- **Work to complete**
Gather, from the data below, each line in which the word "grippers" occurs.

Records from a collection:
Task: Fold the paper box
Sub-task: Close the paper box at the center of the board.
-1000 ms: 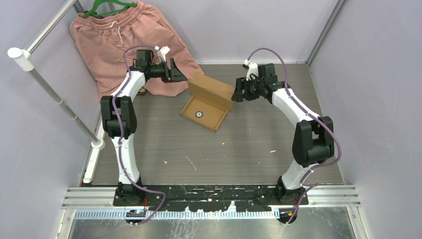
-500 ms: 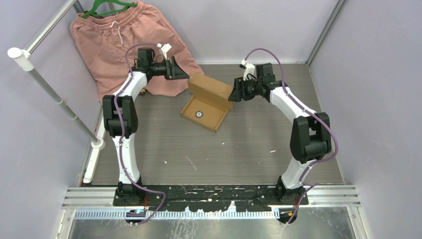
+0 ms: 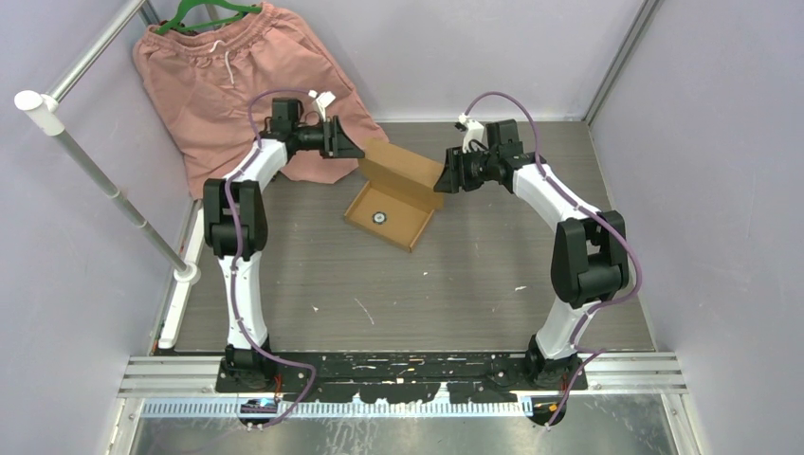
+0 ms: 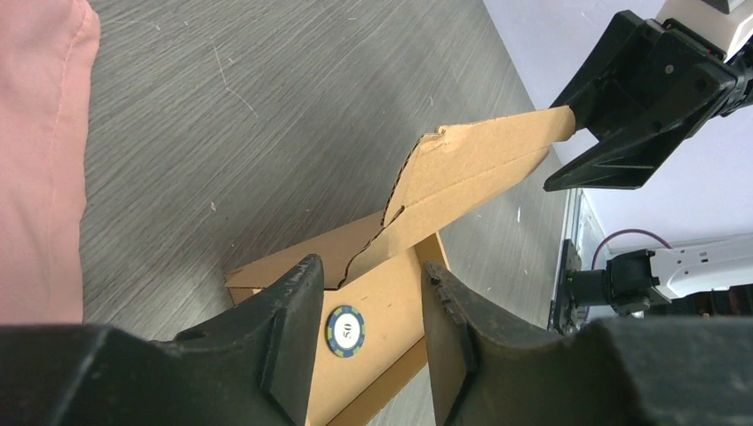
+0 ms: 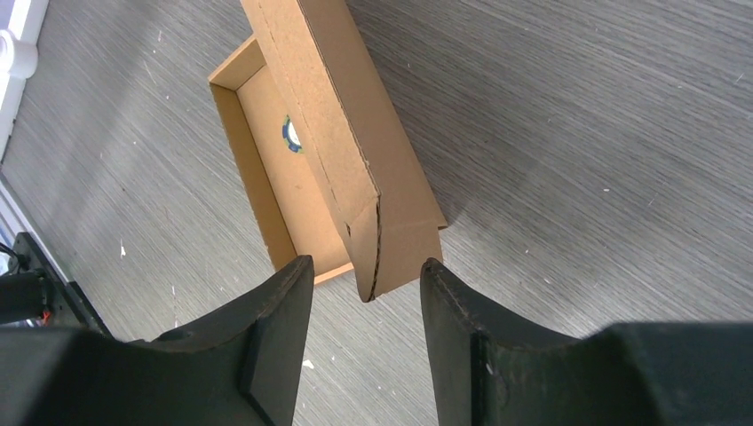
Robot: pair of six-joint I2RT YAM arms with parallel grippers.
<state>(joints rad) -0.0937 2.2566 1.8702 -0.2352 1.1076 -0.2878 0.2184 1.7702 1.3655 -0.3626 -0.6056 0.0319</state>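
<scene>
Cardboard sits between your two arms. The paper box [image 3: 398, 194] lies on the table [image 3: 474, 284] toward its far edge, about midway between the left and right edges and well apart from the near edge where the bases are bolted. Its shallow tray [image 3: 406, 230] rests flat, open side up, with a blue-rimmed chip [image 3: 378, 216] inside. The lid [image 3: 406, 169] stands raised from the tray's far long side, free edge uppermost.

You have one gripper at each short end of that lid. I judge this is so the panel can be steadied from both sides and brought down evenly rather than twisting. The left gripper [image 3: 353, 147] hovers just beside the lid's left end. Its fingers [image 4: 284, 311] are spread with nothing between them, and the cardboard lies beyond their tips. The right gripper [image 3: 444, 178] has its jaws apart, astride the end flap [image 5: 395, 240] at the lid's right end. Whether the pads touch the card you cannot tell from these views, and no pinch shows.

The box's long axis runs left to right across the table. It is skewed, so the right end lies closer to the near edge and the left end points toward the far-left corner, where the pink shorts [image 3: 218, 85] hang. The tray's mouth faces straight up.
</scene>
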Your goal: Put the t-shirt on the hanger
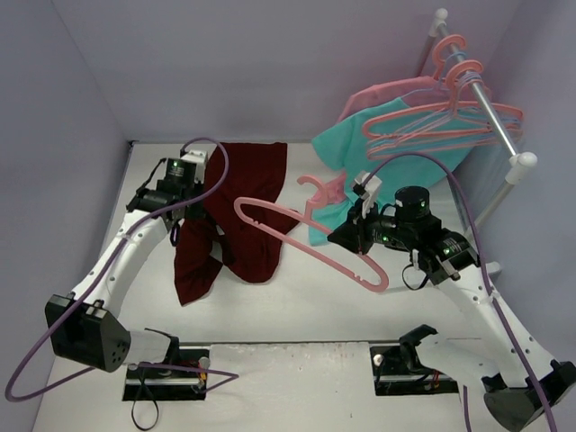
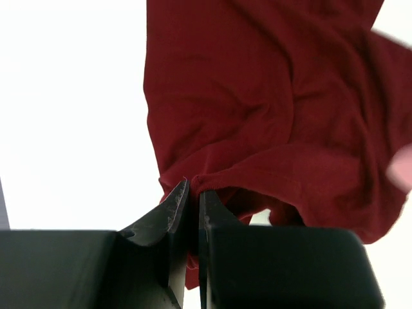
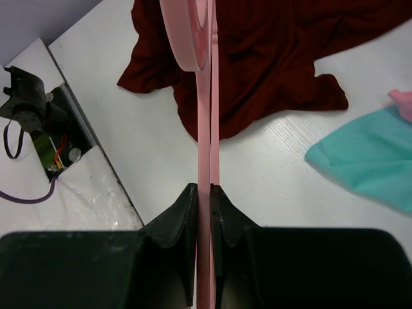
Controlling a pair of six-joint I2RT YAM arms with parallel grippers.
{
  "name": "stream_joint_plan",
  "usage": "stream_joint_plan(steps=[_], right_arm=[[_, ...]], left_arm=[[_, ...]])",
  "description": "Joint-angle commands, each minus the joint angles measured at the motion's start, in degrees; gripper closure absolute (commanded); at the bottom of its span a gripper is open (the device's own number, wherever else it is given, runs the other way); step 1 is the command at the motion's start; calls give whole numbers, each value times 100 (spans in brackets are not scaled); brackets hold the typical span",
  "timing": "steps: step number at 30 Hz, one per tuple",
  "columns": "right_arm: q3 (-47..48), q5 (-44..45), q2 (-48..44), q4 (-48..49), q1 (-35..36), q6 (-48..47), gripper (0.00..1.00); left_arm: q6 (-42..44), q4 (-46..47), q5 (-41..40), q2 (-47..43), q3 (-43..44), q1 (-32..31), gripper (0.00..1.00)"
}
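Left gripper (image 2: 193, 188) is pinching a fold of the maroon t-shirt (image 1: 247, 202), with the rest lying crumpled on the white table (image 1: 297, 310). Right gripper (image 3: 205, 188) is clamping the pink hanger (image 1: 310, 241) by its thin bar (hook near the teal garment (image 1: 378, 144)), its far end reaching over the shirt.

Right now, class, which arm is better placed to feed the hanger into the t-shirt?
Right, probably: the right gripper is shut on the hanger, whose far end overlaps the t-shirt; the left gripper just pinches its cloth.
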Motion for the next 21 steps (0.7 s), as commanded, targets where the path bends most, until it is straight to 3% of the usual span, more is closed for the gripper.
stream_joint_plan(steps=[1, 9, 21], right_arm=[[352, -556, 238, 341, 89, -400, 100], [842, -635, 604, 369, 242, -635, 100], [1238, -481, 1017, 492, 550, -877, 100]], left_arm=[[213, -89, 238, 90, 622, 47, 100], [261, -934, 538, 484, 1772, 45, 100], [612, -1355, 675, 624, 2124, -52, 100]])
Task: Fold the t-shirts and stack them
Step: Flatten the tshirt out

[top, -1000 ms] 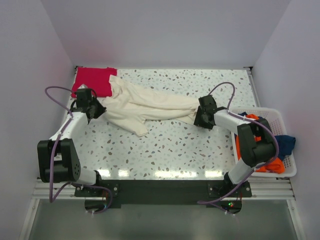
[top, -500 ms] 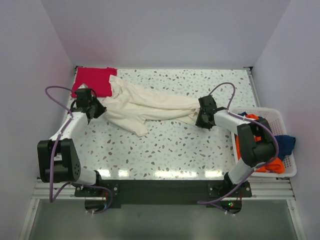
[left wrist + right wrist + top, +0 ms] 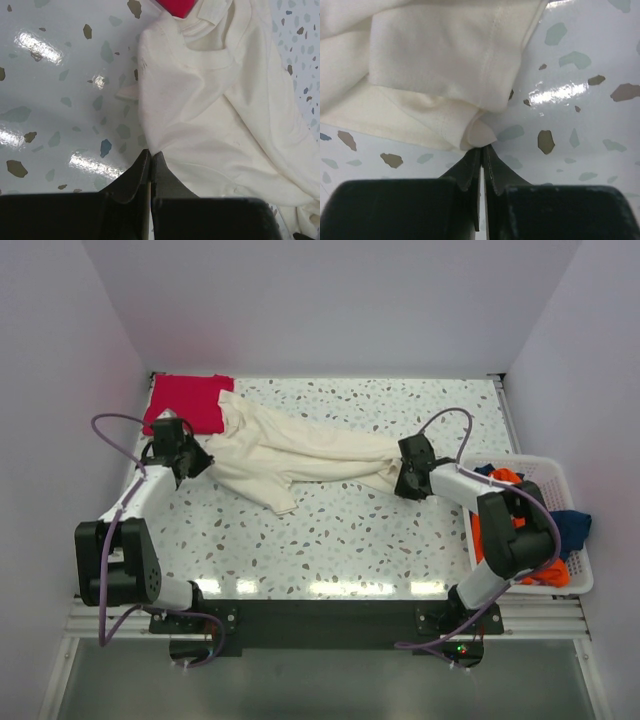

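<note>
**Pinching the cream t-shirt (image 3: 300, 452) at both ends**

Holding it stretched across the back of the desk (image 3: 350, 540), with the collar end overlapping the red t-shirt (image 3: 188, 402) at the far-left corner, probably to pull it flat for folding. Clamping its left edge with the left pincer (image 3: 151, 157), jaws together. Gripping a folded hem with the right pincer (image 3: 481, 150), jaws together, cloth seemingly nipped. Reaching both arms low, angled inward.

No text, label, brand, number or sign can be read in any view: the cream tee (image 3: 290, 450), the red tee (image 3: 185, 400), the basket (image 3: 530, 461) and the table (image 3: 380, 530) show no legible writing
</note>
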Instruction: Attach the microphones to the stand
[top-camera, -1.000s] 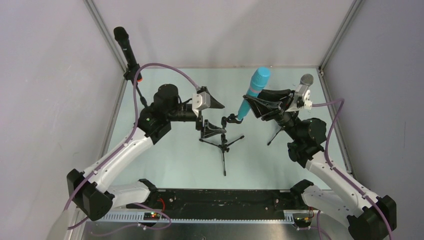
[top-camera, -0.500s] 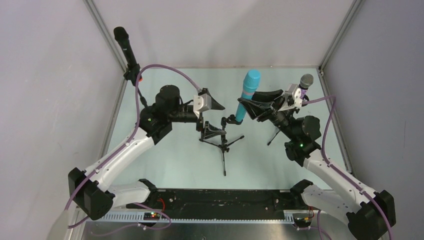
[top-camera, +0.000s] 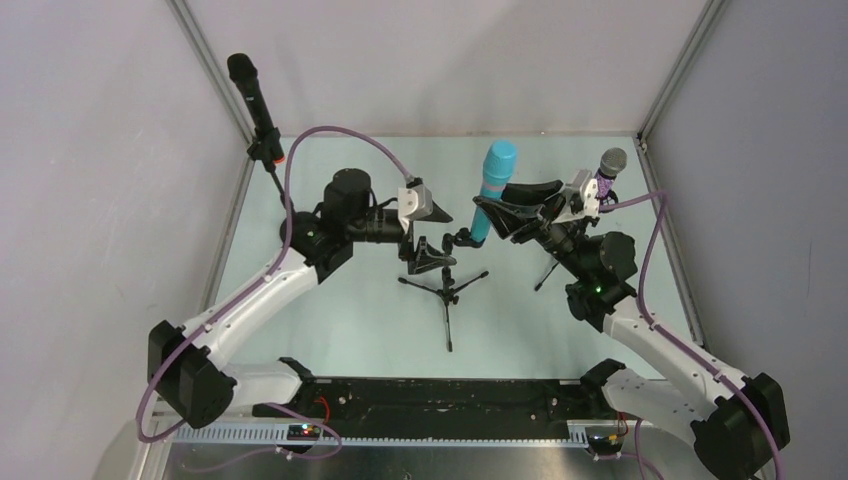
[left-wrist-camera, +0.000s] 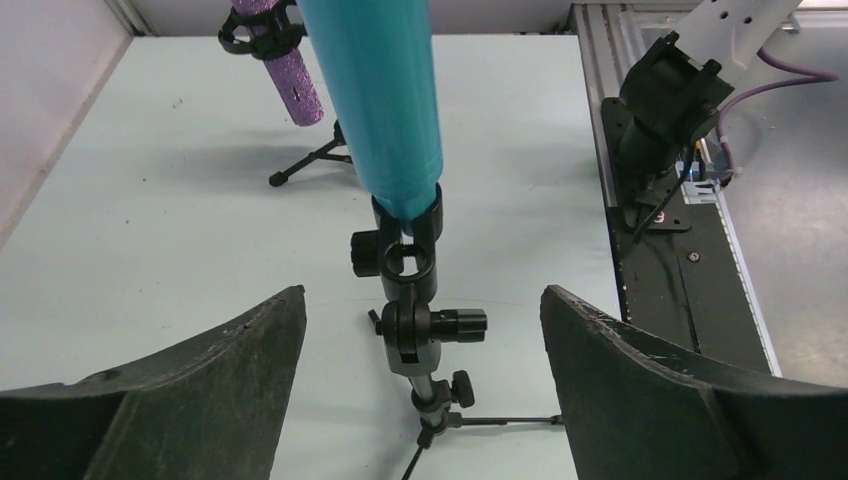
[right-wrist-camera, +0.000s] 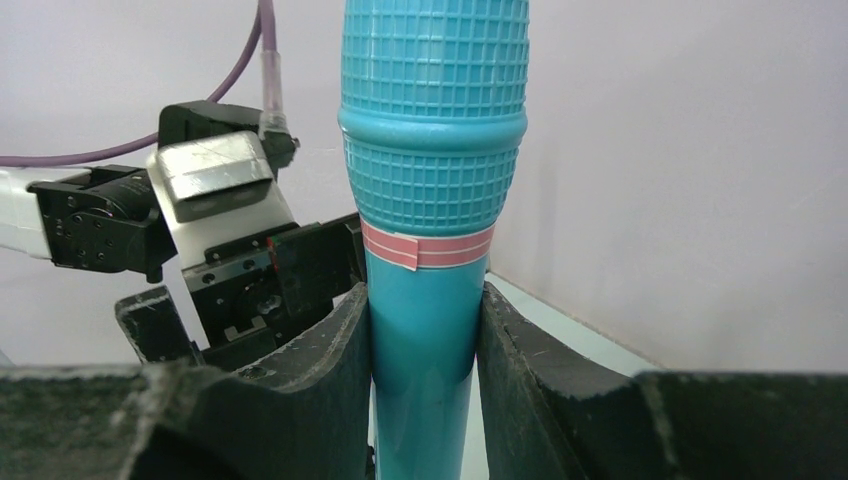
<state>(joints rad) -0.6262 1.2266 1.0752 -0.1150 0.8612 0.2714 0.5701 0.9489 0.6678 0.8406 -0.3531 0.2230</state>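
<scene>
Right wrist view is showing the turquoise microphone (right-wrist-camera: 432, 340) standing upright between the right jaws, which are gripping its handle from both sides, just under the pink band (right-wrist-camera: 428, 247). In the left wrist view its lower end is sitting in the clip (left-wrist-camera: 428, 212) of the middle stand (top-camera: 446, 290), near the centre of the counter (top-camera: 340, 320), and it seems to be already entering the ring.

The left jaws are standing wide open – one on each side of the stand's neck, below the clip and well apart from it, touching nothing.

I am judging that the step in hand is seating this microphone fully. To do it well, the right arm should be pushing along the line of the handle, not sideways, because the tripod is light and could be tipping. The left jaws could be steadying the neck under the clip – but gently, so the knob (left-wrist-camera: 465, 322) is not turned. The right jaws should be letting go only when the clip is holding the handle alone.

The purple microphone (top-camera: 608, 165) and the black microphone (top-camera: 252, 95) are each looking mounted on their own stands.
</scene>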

- **Answer below**
Robot: pair of six-joint I2RT YAM arms with parallel grippers.
Controlling a pair of six-joint I2RT YAM arms with parallel grippers.

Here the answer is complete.